About this task: Search the records for the word "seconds" and pick out every line that has it.

- Opening Delimiter -

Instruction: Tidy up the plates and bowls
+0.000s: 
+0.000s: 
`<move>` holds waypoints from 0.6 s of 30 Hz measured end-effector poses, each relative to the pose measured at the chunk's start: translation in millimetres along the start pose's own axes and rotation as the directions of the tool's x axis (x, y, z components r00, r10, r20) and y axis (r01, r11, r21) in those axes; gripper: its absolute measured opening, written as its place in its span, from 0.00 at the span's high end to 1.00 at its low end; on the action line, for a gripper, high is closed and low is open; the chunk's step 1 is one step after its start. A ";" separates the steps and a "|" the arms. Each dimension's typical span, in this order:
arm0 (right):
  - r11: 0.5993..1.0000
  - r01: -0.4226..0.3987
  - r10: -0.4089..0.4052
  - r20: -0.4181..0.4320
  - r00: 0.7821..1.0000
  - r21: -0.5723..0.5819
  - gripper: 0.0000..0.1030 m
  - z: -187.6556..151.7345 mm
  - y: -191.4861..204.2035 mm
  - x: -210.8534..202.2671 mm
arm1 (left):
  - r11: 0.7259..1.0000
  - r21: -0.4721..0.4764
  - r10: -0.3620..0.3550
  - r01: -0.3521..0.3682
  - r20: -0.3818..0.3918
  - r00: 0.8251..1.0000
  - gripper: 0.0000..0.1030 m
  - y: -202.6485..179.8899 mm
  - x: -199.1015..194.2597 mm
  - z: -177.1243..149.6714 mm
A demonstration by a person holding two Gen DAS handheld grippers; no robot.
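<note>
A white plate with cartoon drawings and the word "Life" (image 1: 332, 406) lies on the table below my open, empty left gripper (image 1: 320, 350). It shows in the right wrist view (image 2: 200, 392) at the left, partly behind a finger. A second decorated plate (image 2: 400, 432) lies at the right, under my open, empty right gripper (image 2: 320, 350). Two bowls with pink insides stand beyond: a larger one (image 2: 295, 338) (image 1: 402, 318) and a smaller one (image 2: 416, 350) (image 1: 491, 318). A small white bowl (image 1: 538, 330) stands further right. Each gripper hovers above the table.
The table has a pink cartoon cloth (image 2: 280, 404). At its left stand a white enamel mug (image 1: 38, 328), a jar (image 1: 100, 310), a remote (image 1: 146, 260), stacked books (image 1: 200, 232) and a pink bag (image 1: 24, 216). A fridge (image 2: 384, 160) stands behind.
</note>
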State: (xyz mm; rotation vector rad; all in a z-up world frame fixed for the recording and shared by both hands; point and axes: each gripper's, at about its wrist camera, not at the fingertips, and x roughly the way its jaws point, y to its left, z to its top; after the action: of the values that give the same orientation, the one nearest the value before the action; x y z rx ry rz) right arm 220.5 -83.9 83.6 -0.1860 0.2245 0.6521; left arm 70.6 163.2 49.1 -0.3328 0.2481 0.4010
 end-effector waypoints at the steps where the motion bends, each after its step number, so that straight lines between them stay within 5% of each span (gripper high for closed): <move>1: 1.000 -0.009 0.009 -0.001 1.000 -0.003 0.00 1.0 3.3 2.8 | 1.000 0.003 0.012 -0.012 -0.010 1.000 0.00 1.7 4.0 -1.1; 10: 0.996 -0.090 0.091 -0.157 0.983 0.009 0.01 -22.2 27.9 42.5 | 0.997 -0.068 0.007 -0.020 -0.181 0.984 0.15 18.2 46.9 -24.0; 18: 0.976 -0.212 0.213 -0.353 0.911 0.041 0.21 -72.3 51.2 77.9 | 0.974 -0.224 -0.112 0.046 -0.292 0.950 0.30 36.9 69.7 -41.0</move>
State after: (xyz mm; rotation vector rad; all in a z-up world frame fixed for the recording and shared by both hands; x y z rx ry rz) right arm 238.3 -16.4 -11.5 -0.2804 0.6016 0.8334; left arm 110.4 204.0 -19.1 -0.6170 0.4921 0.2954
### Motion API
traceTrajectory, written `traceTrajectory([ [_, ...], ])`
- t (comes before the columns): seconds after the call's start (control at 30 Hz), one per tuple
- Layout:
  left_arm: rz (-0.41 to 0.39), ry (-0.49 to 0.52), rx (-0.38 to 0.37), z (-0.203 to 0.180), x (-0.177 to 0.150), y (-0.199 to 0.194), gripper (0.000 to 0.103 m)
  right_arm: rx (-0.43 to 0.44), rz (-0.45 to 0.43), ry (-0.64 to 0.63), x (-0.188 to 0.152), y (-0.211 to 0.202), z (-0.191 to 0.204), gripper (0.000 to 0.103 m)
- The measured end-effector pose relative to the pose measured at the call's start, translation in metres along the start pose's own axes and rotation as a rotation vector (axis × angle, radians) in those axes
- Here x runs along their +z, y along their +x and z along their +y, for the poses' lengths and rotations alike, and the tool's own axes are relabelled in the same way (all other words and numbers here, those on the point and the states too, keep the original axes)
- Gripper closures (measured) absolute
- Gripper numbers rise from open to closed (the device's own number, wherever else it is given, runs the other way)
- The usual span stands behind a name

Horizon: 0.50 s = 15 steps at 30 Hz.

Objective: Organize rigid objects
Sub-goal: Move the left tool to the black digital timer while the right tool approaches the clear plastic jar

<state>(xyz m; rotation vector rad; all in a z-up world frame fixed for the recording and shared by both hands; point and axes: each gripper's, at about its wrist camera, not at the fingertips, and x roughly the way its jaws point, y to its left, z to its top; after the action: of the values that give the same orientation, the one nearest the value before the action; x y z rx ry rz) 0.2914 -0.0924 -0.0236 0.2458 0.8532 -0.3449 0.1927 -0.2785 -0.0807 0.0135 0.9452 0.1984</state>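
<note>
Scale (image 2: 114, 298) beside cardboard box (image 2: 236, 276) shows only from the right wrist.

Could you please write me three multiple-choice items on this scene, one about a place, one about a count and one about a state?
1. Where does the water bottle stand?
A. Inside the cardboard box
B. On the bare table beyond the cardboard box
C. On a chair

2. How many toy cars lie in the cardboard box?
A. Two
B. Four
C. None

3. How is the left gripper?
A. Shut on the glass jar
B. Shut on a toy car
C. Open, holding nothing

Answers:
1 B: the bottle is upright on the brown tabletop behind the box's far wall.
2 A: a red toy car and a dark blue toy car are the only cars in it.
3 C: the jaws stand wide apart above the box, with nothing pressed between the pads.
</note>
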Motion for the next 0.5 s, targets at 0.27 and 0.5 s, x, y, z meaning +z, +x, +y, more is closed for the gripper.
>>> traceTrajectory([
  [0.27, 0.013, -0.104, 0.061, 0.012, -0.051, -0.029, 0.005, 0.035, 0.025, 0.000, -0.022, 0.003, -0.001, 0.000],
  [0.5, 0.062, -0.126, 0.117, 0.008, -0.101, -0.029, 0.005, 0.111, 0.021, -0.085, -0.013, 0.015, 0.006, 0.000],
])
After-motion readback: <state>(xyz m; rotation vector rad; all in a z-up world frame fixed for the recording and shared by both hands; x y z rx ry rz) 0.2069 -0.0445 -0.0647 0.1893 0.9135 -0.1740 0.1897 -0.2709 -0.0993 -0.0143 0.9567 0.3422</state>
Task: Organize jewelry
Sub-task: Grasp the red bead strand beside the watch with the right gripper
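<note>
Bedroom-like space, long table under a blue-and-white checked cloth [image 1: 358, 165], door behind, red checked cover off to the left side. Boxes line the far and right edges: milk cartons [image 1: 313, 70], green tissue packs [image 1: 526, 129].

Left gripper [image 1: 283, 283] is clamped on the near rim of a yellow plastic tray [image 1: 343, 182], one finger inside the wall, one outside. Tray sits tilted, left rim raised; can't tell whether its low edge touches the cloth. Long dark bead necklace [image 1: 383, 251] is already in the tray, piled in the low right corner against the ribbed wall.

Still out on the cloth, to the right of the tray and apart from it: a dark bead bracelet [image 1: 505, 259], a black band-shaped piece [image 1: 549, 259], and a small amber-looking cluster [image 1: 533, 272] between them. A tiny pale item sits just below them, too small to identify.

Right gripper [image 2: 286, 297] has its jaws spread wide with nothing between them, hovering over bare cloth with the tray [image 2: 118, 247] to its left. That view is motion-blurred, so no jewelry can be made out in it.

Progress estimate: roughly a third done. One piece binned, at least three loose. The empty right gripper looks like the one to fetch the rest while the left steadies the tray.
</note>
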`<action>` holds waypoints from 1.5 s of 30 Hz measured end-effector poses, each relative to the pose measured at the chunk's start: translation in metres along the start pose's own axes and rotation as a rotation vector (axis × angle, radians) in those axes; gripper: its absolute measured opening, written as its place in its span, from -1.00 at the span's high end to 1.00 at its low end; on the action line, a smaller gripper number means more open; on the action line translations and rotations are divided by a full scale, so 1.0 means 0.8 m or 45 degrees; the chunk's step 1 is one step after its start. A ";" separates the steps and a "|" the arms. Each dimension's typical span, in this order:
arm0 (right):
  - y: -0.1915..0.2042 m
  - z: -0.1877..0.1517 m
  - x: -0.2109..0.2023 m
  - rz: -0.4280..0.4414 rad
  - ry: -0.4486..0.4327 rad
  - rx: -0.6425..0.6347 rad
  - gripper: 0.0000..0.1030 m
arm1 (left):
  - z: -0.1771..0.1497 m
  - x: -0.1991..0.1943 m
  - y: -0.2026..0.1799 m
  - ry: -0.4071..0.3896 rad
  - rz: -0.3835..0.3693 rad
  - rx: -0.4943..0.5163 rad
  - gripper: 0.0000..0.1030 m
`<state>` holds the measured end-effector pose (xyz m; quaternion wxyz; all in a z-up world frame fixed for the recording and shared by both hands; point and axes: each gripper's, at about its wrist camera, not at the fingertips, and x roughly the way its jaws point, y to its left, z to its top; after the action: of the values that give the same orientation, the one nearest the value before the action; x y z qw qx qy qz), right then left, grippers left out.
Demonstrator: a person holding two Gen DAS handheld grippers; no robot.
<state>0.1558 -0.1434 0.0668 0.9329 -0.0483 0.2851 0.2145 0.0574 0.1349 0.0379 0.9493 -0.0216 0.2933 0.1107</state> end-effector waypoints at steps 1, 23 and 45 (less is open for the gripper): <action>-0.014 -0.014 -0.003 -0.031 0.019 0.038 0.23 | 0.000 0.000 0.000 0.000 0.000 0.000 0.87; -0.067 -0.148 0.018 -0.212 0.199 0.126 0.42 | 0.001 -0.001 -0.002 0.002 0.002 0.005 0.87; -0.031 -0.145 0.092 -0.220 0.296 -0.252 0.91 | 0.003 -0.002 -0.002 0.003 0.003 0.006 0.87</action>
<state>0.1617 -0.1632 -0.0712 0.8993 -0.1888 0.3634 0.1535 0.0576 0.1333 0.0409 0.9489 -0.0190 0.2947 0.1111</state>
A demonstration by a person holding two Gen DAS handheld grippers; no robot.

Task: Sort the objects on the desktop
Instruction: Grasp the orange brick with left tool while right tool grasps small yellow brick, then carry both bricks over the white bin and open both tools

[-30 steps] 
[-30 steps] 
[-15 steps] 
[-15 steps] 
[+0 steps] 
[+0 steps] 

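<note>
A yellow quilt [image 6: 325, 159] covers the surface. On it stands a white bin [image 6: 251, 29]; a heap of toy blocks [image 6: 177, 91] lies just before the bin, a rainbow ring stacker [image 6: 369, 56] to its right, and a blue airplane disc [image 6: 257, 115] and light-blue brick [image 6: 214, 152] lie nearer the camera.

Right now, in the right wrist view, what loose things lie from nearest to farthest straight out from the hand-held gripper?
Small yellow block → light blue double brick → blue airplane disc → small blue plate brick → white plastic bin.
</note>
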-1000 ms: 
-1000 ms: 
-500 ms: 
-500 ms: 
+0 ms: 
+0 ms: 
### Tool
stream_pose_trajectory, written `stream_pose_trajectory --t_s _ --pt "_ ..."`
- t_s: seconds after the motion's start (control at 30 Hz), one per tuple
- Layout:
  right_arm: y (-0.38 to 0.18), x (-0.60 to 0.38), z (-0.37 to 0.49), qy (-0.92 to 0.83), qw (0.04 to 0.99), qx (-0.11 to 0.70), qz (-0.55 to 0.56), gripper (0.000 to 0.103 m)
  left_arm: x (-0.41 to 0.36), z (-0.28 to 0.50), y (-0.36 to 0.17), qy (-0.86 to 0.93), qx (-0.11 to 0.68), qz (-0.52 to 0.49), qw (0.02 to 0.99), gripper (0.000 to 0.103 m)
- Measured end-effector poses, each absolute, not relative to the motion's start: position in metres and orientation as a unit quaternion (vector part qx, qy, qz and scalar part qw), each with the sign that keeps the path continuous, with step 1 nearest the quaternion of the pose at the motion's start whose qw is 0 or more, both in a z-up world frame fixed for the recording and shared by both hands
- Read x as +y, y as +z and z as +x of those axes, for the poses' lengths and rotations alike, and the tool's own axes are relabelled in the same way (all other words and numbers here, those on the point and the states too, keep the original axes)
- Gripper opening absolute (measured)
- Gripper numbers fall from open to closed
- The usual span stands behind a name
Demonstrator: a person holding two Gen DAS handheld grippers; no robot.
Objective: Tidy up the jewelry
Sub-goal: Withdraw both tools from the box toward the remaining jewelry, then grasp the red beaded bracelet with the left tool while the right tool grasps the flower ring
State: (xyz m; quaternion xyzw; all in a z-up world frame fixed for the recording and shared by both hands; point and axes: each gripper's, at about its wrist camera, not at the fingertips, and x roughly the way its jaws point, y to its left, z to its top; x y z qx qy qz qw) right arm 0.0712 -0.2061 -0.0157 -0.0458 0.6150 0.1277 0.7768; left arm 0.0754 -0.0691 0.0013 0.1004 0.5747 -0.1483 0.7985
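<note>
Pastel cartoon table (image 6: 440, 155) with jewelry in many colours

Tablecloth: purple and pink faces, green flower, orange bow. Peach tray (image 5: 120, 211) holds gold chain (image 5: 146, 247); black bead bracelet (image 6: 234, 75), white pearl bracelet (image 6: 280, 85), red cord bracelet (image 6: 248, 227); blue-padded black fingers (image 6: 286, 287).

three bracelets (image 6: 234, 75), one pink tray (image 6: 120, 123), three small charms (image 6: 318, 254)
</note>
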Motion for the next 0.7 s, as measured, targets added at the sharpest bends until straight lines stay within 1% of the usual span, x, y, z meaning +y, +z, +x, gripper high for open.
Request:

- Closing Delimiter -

Solution to this task:
- t (comes before the columns): seconds after the call's start (control at 30 Hz), one per tuple
- t_s: seconds after the motion's start (control at 30 Hz), one per tuple

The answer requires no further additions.